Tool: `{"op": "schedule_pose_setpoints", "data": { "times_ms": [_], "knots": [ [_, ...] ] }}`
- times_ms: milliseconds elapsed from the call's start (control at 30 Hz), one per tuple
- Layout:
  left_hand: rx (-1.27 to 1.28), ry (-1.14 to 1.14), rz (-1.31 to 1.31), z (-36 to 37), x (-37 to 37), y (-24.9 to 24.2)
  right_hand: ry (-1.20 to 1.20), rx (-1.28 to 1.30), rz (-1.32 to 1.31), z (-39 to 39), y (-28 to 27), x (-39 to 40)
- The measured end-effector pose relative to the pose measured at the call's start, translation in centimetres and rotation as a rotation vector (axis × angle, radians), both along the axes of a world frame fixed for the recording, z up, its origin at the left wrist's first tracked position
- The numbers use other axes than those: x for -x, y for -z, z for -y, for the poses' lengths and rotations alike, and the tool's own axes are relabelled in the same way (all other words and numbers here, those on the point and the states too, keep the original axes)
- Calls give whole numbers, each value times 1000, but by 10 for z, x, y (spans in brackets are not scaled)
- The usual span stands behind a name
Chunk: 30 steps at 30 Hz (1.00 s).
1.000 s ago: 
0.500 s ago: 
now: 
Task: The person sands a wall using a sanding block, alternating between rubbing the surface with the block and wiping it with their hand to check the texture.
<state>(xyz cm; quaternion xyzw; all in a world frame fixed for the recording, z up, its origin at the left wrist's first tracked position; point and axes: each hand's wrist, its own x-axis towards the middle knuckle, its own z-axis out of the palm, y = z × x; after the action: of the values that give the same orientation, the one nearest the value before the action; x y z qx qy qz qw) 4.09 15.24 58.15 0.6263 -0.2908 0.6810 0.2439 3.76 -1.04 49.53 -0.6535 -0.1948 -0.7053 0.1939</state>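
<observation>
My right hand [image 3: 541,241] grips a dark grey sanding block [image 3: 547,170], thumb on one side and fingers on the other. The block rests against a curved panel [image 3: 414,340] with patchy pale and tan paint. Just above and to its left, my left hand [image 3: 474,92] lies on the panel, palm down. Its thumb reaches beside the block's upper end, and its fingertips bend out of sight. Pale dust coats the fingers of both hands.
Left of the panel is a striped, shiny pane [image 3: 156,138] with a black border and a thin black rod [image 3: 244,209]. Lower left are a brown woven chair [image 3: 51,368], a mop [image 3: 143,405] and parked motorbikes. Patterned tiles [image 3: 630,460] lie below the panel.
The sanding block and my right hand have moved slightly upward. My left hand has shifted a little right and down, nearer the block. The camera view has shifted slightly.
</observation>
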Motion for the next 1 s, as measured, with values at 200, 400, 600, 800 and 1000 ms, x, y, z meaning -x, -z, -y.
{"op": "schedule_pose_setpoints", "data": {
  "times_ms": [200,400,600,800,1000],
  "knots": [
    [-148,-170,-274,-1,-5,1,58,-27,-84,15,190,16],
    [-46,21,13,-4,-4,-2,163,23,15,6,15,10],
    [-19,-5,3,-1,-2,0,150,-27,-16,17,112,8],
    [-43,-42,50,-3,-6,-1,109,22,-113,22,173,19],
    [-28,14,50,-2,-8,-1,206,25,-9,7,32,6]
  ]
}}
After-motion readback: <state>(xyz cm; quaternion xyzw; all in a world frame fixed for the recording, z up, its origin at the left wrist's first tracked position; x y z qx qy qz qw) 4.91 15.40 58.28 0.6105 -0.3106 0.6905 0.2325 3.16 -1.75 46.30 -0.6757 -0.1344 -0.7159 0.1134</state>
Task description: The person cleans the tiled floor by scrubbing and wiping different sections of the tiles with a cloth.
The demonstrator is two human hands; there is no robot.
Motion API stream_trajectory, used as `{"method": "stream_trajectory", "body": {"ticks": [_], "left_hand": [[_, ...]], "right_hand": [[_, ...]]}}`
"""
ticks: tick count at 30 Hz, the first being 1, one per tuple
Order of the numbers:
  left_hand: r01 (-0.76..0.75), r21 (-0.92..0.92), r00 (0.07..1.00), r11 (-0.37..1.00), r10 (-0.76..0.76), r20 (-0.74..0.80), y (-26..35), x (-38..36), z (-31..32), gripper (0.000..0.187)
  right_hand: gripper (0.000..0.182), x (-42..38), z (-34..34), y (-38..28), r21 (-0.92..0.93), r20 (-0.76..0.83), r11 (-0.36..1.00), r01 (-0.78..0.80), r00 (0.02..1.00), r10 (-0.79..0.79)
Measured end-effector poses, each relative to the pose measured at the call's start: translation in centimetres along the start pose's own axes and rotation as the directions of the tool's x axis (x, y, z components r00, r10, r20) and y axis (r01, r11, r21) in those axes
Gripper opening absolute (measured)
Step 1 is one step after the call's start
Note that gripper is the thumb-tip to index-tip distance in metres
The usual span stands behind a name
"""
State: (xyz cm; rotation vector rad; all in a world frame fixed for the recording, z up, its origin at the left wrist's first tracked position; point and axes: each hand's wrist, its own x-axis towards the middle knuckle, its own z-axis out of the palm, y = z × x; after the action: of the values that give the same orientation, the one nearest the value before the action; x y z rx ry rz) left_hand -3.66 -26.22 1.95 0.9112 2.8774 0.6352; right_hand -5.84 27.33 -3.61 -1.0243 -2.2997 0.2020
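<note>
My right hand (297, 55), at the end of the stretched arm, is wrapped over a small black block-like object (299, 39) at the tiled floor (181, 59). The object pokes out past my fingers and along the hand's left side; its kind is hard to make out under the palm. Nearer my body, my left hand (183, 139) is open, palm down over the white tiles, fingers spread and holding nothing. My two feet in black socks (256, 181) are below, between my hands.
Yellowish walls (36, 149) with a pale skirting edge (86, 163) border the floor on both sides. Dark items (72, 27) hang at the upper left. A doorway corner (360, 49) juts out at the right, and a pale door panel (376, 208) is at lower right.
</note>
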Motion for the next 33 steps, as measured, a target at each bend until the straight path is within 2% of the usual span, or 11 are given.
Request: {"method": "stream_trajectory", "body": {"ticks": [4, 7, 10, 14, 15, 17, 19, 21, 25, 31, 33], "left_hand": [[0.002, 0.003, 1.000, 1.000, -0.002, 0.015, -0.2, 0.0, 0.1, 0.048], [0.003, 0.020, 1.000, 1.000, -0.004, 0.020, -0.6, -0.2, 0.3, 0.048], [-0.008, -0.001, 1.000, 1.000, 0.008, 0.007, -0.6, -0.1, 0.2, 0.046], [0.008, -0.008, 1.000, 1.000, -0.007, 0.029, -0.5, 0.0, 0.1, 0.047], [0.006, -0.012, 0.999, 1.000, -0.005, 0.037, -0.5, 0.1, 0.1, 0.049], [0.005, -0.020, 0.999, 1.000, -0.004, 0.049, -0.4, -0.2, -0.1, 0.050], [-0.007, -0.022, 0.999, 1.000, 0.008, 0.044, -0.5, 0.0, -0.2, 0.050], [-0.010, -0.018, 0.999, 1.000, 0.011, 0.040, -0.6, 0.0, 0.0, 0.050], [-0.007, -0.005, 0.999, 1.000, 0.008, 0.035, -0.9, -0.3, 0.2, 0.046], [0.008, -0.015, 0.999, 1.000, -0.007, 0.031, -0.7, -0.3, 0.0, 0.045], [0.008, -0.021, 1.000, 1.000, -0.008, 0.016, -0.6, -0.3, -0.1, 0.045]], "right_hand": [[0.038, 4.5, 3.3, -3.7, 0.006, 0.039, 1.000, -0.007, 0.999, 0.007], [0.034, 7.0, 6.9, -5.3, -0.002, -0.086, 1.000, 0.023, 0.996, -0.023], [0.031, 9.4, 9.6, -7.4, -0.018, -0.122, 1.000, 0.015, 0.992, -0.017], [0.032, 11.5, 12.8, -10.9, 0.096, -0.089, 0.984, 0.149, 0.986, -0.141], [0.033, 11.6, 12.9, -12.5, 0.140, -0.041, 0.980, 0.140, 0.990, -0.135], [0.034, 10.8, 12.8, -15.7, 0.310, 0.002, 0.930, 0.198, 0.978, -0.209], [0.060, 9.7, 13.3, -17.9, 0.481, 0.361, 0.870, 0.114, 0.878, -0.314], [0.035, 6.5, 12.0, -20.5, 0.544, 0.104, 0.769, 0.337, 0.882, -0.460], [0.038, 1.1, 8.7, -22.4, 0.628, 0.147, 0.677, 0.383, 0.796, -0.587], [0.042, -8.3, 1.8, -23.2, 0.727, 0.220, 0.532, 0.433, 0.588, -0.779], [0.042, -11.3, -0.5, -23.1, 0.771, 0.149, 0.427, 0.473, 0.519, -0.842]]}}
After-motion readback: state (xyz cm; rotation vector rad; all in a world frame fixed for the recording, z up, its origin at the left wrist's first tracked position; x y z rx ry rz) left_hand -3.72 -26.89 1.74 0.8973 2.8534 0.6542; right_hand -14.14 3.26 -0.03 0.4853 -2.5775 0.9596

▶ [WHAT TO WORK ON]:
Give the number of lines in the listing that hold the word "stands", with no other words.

▶ [SOLUTION FOR THIS EXERCISE]:
2